Because they should have lost everybody.


A successful evacuation that wasn't supposed to be successful is not a miracle. A miracle would've been them winning that fight and not needing to evacuate at all.

Dude, anything is a miracle. If a chopper suffers a near-miss by a rocket, it's a miracle.
A miracle can be small. It doesn't need to be an amazing fluid motion where the chopper turns around and shoots fifty seven rockets at individual terrorist nests, wiping them all out Chuck Norris-style.
The evacuation was a miracle. But what you're proposing is even larger of a miracle.



You see, you're proving my point by pointing out a loss and saying that because there wasn't even more loss, God. That's not how things happen. It's another logical fallacy.

You're proving my point.
Small miracles and big miracles.
Besides, it's all part of his plan.
If the expeditionary force had won that battle and then made a charge for Berlin, then America wouldn't have needed to enter WWII, and America wouldn't be the only major superpower in the world right now.
God planned that out, m8.






Praying to God does not equal God existing, and people praying when their life is nearing a possible end is entirely due to desperation and fear of death, which is actually how the Bible gets its believers too! So thank you for explaining a wonderful reason why God doesn't really exist and how he was made up out of desperation. That, or that's another logical fallacy.




What? Why are you putting words in my mouth?
I was pointing out your logical fallacy! You were saying previously that devout atheists would never, ever make such a silly decision as to cry out to God! I pointed out your logical fallacy in saying that yes, yes they do.
"which is actually how the Bible gets its believers too!"
Evidence. Cite the evidence.
I find that much of the time, it's actually not that.
So please stop pointing out things that aren't true to try and back up your statement.



Right... but I did look? Didn't I just tell you how I was a devout Christian for the first twelve to thirteen years of my life and I truly believed everything the Bible said?

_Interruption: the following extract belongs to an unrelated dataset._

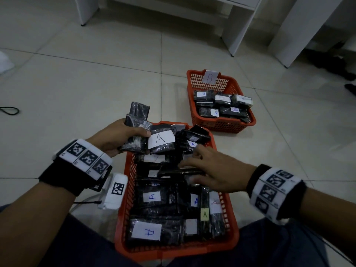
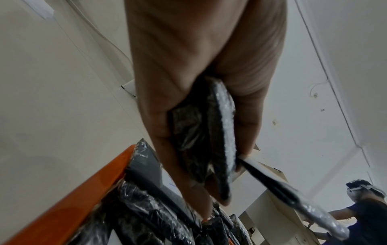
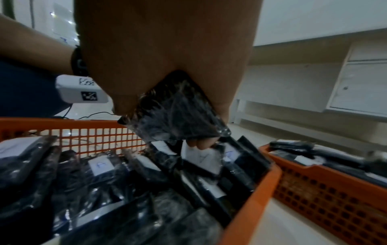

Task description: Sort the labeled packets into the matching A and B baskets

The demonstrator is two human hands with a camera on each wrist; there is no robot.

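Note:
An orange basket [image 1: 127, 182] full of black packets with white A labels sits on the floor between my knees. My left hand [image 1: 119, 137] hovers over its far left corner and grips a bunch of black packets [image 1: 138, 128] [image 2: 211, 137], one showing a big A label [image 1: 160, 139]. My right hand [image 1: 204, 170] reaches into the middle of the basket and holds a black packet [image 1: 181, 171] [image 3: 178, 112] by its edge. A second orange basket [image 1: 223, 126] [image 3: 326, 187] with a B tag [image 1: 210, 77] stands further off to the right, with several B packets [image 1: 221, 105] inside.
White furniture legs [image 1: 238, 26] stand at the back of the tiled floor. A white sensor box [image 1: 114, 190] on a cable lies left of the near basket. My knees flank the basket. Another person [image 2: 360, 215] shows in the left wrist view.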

I'll just set that aside for now. I don't have anything to say to that.


"And how I came to this thread as part of my hope to either dispel God or find him again? That's not looking...?"


You never, ever, ever, ever, ever said that.
If you did, I'd like you to show me that.

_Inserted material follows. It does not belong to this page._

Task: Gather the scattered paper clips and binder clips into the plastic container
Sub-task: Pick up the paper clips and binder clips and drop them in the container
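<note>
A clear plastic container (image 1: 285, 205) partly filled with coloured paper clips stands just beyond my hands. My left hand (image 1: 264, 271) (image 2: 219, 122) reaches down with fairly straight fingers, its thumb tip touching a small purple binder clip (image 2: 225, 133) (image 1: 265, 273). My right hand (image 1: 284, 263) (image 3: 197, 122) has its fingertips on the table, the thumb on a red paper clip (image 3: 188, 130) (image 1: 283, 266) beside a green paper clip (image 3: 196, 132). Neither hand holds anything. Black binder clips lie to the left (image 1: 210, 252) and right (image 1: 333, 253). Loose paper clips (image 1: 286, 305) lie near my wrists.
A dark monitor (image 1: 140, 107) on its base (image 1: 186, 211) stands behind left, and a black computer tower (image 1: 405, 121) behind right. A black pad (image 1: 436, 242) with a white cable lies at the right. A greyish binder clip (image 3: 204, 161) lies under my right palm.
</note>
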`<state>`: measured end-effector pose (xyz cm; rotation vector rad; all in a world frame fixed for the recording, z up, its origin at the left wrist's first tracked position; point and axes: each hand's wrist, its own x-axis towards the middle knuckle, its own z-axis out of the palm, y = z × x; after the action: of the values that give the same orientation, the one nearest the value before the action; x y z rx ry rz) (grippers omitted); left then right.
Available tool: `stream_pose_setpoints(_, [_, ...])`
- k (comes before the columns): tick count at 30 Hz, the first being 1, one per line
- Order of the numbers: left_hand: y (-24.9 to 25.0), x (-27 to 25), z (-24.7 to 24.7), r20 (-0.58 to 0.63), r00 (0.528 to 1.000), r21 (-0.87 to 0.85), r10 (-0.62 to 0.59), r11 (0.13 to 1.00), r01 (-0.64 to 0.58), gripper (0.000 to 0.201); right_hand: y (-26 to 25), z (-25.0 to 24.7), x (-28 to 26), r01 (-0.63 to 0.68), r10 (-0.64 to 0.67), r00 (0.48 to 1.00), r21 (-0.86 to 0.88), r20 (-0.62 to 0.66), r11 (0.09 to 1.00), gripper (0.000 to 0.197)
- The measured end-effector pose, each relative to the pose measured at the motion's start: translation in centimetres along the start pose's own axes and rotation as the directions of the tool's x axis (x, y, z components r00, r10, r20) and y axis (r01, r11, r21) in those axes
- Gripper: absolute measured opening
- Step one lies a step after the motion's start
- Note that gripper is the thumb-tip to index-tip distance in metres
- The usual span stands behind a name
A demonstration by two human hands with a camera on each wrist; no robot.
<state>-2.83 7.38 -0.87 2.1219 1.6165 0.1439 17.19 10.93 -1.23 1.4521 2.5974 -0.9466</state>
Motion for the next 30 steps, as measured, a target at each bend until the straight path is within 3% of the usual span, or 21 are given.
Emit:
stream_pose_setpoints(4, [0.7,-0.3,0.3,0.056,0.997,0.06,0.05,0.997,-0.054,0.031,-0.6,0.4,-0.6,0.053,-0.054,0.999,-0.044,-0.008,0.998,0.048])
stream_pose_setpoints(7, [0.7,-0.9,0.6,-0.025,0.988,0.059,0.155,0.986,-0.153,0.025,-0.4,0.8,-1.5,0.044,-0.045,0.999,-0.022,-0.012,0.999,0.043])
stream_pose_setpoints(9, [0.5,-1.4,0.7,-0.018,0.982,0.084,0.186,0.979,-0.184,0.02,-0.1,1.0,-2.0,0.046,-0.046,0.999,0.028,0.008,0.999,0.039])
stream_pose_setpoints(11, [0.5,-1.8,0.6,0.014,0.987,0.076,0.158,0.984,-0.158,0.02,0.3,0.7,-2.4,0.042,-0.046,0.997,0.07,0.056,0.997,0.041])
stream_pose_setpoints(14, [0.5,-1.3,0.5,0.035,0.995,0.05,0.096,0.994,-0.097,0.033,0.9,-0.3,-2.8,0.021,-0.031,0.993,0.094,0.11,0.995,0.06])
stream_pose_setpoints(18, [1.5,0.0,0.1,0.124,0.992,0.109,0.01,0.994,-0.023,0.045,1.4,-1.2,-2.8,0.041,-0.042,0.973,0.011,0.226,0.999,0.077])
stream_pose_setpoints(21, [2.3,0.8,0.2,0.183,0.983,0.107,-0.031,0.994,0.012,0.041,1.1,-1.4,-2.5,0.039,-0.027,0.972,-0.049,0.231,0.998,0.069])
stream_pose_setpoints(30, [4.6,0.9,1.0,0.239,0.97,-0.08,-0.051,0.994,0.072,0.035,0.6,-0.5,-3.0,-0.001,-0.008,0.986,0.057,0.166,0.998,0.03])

Or are you just saying I'm wrong because you don't actually have anything to support God, so you're making an idiotic attempt to sound spiritual so that I will back down from my questioning?


:/
No.
I was just saying, you've said you asked a question to your pastor about your (probably sparse) readings. When the (human) pastor didn't answer to your satisfaction, you abandoned God.
That's not looking very hard, to be honest. At least try to not disprove yourself.



Ooh, thank you so much for saying that so I could quote it! You're now admitting to the very basic logic fallacy of over-complicating things. You see, we say "because it is" and then you say "because it is... because God".

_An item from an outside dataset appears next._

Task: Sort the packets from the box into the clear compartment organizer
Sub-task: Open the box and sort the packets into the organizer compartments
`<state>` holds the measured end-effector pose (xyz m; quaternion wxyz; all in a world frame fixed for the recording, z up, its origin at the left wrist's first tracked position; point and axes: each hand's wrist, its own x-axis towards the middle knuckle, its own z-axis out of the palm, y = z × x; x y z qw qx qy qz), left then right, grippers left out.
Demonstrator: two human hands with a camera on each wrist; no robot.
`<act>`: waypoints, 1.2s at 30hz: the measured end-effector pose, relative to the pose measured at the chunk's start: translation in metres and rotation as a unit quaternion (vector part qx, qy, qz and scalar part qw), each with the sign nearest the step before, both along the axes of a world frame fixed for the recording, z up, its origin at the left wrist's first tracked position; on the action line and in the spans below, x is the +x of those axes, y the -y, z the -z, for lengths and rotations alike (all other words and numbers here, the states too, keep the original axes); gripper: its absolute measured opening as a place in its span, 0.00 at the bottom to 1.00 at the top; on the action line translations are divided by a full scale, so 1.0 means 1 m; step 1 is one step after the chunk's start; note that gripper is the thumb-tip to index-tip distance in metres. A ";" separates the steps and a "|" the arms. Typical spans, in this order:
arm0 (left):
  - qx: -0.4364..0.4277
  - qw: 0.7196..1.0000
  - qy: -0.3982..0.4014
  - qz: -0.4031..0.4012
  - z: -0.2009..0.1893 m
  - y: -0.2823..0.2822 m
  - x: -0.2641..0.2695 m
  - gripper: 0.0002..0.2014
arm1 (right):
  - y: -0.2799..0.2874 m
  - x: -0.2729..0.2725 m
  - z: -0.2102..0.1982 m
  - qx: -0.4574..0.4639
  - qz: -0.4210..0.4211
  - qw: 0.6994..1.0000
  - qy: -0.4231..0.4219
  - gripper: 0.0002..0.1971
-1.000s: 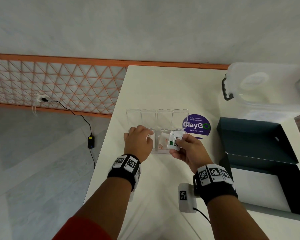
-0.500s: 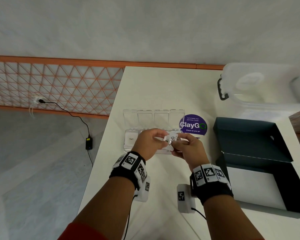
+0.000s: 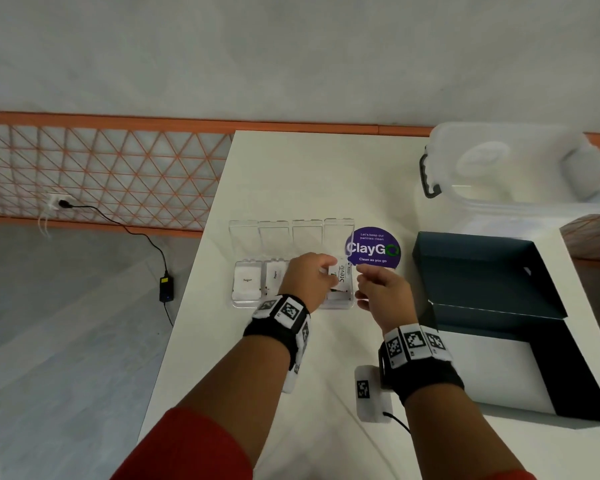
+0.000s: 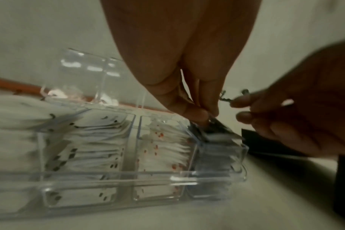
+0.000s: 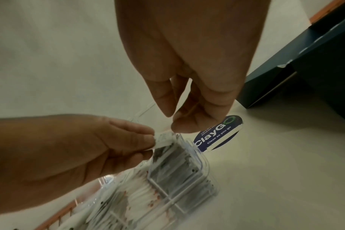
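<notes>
Stevia packet: small white paper packet printed "Stevia" [image 3: 341,277], tilted, its lower end dipping into the rightmost compartment.
Organizer: clear plastic four-compartment organizer [image 3: 293,304], lids flipped up, on the white table [image 3: 326,174]; white packets stacked in every compartment.
Left hand: left hand [image 3: 309,277] pinches the packet's top edge between thumb and fingertips [image 4: 195,116].
Right hand: right hand [image 3: 381,289] hovers just beside the packet, fingers loosely curled, holding nothing.
Sticker: round purple "ClayGo" sticker [image 3: 373,247], just right of the organizer.
Box: dark open cardboard box [image 3: 482,271], further right.
Bin: lidded translucent storage bin [image 3: 520,168] behind it.
</notes>
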<state>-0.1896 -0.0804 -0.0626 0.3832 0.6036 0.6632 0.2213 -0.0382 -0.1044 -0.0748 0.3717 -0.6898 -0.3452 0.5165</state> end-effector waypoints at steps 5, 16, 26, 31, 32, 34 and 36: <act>0.035 0.981 -0.159 0.106 0.010 0.000 0.012 0.16 | -0.003 -0.007 0.004 -0.036 -0.146 0.981 0.126 0.19; 0.051 0.951 -0.265 0.151 0.009 0.001 0.015 0.17 | -0.016 -0.013 0.001 -0.045 -0.250 0.927 0.277 0.17; 0.070 0.990 -0.106 0.063 0.008 0.013 0.002 0.18 | -0.008 -0.011 -0.009 -0.015 -0.188 0.959 0.211 0.16; 0.103 0.993 -0.058 0.030 0.001 0.022 -0.001 0.16 | -0.002 -0.010 -0.013 0.005 -0.153 0.970 0.187 0.13; 0.108 0.992 -0.052 0.028 -0.001 0.024 -0.001 0.15 | 0.000 -0.011 -0.015 0.009 -0.151 0.972 0.182 0.13; 0.112 0.992 -0.042 0.031 -0.004 0.028 -0.001 0.14 | 0.003 -0.014 -0.019 0.019 -0.160 0.972 0.172 0.12; 0.113 0.992 -0.034 0.041 -0.007 0.032 0.000 0.13 | 0.006 -0.017 -0.023 0.028 -0.171 0.972 0.158 0.11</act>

Why does God need to be involved for it to make sense? You already told me your metaphysics for how God was created was wrong,


No.
I literally said he wasn't created.
Read what I write, please, before making claims.





Same, honestly. Though between the two of us, I don't know who has it tougher. The one trying to argue against logic or the one trying to explain how logic works.

Ikr.
Geez.
You just won't even read most of my arguments, instead citing nothing and claiming that I've been making logical fallacies that have been disproven.

You cited two things during this entire response.
Both of which I addressed.

Maybe we should look at your burden of proof?

Can you disprove God?




In addition, I'm gonna only make a few more posts.
I'm sensing a lot of hostility from you, and myself to be honest.
You certainly started out respectful, but at this point you're just growing agitated.
I'm definitely gonna wrap the debate up soon, be it as a (likely) draw.
 
Now your just speculating mate. I see no evidence or logic that that is the case.
That's literally how the theory of evolution works.
That, or there was no bacteria in that day and age, or the bacteria stopped evolving into better bacteria to wait for everything to catch up.